インタビュー:辻詩音「“ほしいもの”をもらっても、気持ちが無いと満足できない」
今年8月にサードシングル「M/elody」を発売し、8月から9月に掛けて全国32の都道府県でフリーライブ「夏休みの君へツアー2009」を敢行した辻詩音。10月28日には、ニューシングル「ほしいもの」を発売。同曲は10月31日恵比寿ガーデンシネマ、新宿バルト9ほか全国ロードショー、小雪主演による映画「わたし出すわ」の主題歌に起用されている。
――8月から9月に掛けて「夏休みの君へツアー」で全国各地を回られてましたね。
辻詩音(以降、辻):32都道府県回りました(笑)。――それは、どのような理由から始められたんですか?
辻:最初に、日本を全国制覇したいというのがあったんです。この前出した「M/elody」というシングルが「やりたいことがみつからない」とか「何をすればいいのか分からない」という人達に向けてメッセージを込めた曲なので、この夏休みにライブを観て、何かを始める切っ掛けになればいいなと思ってツアーを始めました。――やり終えてみてどうですか?
辻:かなりの充実感でいっぱいです(笑)。本当に場所ごとに反応が違って。1日に2県も回らなきゃいけない、滞在時間が4時間とかの所もあったりしたんですけど、普段ミュージシャンがツアーに行かないような所にも結構行けたので。みんながすごく喜んでくれたりすると、行って良かったなと思いました。――やる前と、やった後とで、何か新たに発見したり変化を感じるようなことはありましたか?
辻:やる前は、何かが出来るようになったとかで充実したと感じると思っていたんですけど、終わった後に思ったのは、来てくれた人とスタッフの人に本当にありがとうという感謝の気持ちでいっぱいになって。それって今まで分からなかったというか、テレビとかを見ていると、「皆さんに感謝します」とか、みんなよく言ってるけど、「本当かなぁ?」と思っていたんです。だけど、本当にそうなんだなと思ったので、びっくりしました(笑)。
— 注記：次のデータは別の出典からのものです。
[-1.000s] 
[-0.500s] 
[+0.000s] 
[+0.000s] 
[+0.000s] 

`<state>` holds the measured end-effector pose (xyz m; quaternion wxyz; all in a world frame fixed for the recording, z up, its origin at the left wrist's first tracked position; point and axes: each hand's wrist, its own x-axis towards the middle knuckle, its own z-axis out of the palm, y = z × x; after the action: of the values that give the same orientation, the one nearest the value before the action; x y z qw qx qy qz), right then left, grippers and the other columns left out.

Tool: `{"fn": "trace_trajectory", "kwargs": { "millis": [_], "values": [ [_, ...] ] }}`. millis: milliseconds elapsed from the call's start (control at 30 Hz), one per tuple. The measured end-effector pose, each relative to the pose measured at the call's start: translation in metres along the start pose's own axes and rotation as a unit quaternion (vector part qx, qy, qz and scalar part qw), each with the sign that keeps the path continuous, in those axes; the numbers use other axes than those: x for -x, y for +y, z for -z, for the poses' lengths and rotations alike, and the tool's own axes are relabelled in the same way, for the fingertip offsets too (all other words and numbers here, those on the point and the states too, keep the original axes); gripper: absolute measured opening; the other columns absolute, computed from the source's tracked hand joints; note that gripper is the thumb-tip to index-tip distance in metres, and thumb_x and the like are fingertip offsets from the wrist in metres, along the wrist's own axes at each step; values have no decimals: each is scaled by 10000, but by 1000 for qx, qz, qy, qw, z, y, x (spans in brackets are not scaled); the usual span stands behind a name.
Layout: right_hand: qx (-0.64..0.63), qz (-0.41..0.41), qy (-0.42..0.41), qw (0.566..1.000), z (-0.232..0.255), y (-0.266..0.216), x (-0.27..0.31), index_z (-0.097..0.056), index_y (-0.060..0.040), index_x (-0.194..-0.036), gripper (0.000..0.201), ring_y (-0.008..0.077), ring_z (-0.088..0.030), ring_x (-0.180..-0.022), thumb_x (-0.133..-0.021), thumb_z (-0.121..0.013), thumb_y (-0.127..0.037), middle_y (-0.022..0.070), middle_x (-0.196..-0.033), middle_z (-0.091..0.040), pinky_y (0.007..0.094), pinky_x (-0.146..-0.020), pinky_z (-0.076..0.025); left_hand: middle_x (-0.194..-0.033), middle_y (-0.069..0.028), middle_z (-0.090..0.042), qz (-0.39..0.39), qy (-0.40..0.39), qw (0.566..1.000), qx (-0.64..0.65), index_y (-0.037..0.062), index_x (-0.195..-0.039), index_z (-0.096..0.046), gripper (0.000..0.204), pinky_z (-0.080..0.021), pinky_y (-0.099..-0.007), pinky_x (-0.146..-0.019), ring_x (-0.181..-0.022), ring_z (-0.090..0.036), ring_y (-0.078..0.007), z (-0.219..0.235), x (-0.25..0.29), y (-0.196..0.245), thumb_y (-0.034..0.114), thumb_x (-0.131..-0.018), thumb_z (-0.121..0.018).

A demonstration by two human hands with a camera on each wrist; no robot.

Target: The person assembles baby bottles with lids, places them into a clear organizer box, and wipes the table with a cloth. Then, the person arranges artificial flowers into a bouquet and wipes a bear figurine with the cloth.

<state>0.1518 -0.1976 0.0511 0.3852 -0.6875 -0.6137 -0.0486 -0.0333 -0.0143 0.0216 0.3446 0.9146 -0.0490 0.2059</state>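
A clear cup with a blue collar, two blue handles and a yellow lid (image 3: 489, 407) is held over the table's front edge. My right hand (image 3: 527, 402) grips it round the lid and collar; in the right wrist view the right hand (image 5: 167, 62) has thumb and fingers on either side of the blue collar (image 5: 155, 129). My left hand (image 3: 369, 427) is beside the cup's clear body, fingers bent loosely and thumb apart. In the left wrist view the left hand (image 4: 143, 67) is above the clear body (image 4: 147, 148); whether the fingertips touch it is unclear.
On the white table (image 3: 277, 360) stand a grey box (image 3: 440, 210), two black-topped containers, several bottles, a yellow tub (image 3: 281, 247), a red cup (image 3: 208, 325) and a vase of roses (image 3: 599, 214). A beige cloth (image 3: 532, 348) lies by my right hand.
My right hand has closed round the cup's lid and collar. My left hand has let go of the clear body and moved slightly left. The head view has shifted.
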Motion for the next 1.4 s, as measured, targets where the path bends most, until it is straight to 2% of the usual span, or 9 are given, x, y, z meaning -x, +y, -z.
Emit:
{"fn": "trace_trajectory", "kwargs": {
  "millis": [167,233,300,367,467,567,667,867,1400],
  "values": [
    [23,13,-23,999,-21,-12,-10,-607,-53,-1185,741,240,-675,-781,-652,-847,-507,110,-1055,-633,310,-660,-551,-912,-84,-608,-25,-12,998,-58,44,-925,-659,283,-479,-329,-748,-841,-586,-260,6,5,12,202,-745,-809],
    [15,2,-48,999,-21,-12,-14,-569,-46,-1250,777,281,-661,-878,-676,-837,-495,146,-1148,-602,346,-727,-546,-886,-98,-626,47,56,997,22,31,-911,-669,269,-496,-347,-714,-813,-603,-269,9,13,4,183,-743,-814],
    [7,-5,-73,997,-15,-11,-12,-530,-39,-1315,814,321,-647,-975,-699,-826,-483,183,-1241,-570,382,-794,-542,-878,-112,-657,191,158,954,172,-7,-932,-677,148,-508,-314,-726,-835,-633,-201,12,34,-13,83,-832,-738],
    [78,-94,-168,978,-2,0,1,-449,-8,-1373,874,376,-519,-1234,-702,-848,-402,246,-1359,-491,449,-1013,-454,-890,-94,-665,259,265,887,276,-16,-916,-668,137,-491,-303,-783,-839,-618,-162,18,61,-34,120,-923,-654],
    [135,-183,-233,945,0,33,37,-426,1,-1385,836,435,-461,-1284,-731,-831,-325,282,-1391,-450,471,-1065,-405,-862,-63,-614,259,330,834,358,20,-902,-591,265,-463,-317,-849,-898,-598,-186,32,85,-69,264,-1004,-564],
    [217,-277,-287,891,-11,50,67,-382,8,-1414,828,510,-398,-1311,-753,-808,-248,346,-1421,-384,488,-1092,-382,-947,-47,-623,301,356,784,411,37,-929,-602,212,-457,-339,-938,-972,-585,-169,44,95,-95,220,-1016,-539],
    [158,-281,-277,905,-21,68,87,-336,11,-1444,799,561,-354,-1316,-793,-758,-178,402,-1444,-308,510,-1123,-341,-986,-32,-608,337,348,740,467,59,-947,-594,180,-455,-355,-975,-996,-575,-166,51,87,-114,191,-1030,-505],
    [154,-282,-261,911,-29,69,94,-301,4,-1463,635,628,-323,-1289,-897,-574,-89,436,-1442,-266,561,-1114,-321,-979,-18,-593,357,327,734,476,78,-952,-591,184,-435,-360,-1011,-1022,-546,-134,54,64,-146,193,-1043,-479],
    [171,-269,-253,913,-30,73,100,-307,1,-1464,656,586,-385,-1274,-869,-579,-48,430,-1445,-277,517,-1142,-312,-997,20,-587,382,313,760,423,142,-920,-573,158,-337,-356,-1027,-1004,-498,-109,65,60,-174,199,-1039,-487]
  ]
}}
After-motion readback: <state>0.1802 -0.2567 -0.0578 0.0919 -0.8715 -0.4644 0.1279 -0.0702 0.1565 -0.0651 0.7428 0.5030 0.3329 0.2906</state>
――ギター1本で1人でも楽曲の世界を表現できるのは、ある意味ミュージシャンとして理想の姿だと思います。こうして全国各地でライブ経験を重ねると、大抵どんなトラブルにも対応できるような度胸がつきますよね。
辻:そうかもしれない。やっぱり気持ち的な自信は、ちょっとつきました。――ライブ以外に、楽しみはありましたか?
辻:やっぱり地方の感じを一番味わうのは、ご飯なので(笑)。ご飯の時間は楽しかったですね。ご飯を食べた後にお店のおばちゃんが「バナナを持って帰りなさい」って人数分くれたり、地方ならではの優しさ、温かさがありました。横浜育ちで東京に近いから、こんなに普通に歩いているだけで、人って話しかけてくるんだ!というのに結構びっくりして(笑)。今度一人旅をするとしたら、こういう温かい所に行きたいなと思いました。――夏は好きですか?
辻:嫌いです(笑)。――冬の方が好きですか?
辻:嫌いです(笑)。――春と秋が好きですか?
辻:そうですね、暑いのも寒いのもダメなので。本当にやる前はバテる、絶対に倒れると思っていたんですけど、意外と大丈夫でしたね。――4枚目のシングルとなる「ほしいもの」は、映画「わたし出すわ」の主題歌として初めて書き下ろされた曲ですが、映画を観てどんな感想をもたれましたか?
辻:初めて映画を観た時に、小雪さん演じる摩耶がすごく不器用で寂しがり屋だなって感じて。自分もそこに共感して、入り込んでから曲を作っていったんですね。「ほしいもの」って、例えばどんなに「ほしいもの」を人からもらったとしても、そこに気持ちが無いと、人間って100%は満足できないんだなと思って。そういう当たり前なんだけど、なかなか難しい、人との愛を初めて書きました。――白紙状態からではなく、与えられたテーマに対して初めて歌詞を書き下ろしてみて如何でしたか?
辻:デビュー前からずっと「映画の主題歌を歌いたい」と言っていて。デビュー前って、いっぱい曲を書かなきゃいけなかったので、好きな映画の最後にどんな曲が掛かって欲しいとか、勝手に曲を作ってたんですよ(笑)。お話を頂いた時に「そのやり方でやればいいんだ」と思って。準備は出来ていたので、そんなに戸惑わなかったんです。でも、出来上がったものに対して監督が「全然違う」となったらダメだし、と思って2曲書いて、監督に選んでもらった感じです。